[WHAT TO WORK ON] Return the complete listing exactly as it reads, with each picture removed.
** Opening COLLECTED MATERIAL block **
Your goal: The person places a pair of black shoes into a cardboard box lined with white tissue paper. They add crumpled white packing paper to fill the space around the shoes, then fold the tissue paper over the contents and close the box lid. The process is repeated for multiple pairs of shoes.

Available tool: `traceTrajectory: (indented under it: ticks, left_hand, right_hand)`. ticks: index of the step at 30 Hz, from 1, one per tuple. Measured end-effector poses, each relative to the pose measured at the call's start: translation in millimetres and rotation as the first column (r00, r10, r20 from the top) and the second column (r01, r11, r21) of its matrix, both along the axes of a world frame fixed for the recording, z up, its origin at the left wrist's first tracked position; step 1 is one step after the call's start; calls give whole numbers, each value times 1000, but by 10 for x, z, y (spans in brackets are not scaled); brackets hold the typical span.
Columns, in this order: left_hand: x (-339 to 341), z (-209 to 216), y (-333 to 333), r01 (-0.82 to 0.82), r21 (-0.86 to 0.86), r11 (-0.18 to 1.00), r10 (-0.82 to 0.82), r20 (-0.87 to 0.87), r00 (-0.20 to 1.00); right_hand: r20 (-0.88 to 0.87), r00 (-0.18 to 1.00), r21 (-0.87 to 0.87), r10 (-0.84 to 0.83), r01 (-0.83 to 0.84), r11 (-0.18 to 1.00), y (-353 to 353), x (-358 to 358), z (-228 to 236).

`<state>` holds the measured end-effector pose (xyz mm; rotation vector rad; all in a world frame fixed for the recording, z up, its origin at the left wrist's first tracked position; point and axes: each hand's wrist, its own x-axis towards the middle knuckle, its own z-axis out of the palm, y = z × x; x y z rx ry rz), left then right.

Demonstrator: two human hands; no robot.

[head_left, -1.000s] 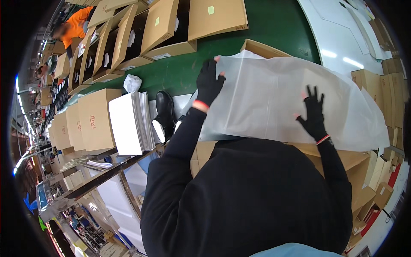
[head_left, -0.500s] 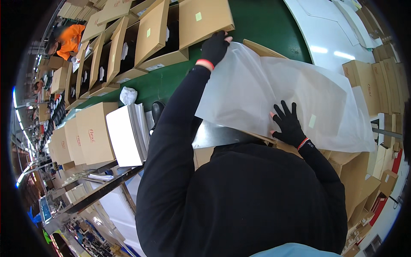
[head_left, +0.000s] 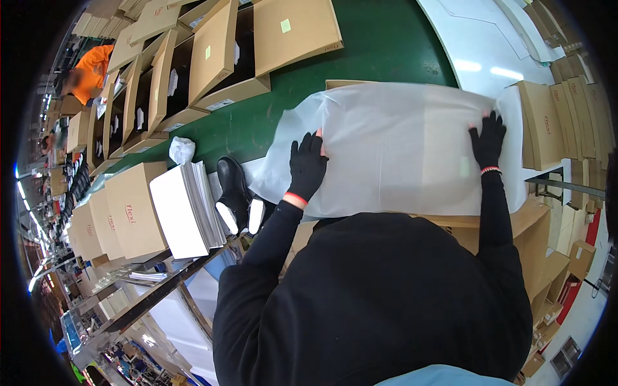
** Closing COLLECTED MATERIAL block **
[EXERCISE RESULT]
Your goal: The person places a pair of black shoes into a cardboard box lined with white tissue paper. They add crumpled white packing paper to fill the space around the shoes, then fold the tissue paper over the contents and close the box lid. The process is repeated for multiple pairs of shoes.

Available tool: `traceTrajectory: (indented under it: ticks, left_hand, right_hand)`. ticks: index of the step at 30 Hz, from 1, one per tuple. Measured end-effector poses, each relative to the pose measured at the call's start: translation in millimetres and rotation as the first column (r00, r10, r20 from the top) and the second column (r01, r11, r21) of its matrix, both along the axes of a world frame fixed for the recording, z up, its origin at the left wrist's first tracked position; step 1 is one step after the call's start; calls give whole numbers, each value times 1000, but by 10 for x, z, y (spans in brackets are not scaled); brackets hold the typical span.
Columns, in this order: left_hand: x (-339 to 341), z (-209 to 216), y (-333 to 333), r01 (-0.82 to 0.82), r21 (-0.86 to 0.86), r11 (-0.18 to 1.00), r10 (-0.82 to 0.82), r20 (-0.87 to 0.87), r00 (-0.20 to 1.00); right_hand: r20 (-0.88 to 0.87), r00 (-0.18 to 1.00), r21 (-0.87 to 0.87), r10 (-0.84 to 0.83), r01 (-0.83 to 0.84), r11 (-0.18 to 1.00), y (-353 to 353), x (-358 to 358), z (-228 to 236).

`<state>` holds the measured end-effector pose (xyz mm; rotation vector rad; all in a world frame fixed for the recording, z up, its origin at the left wrist's first tracked position; point and axes: each hand's wrist, its own x-axis towards the middle knuckle, its own z-axis out of the palm, y = z × x; x y z rx ry rz), left then right.

Demonstrator: two human hands; no robot.

[head_left, -1.000s] 
[head_left, -0.500s] 
[head_left, +0.000s] 

This answer requires no further additions.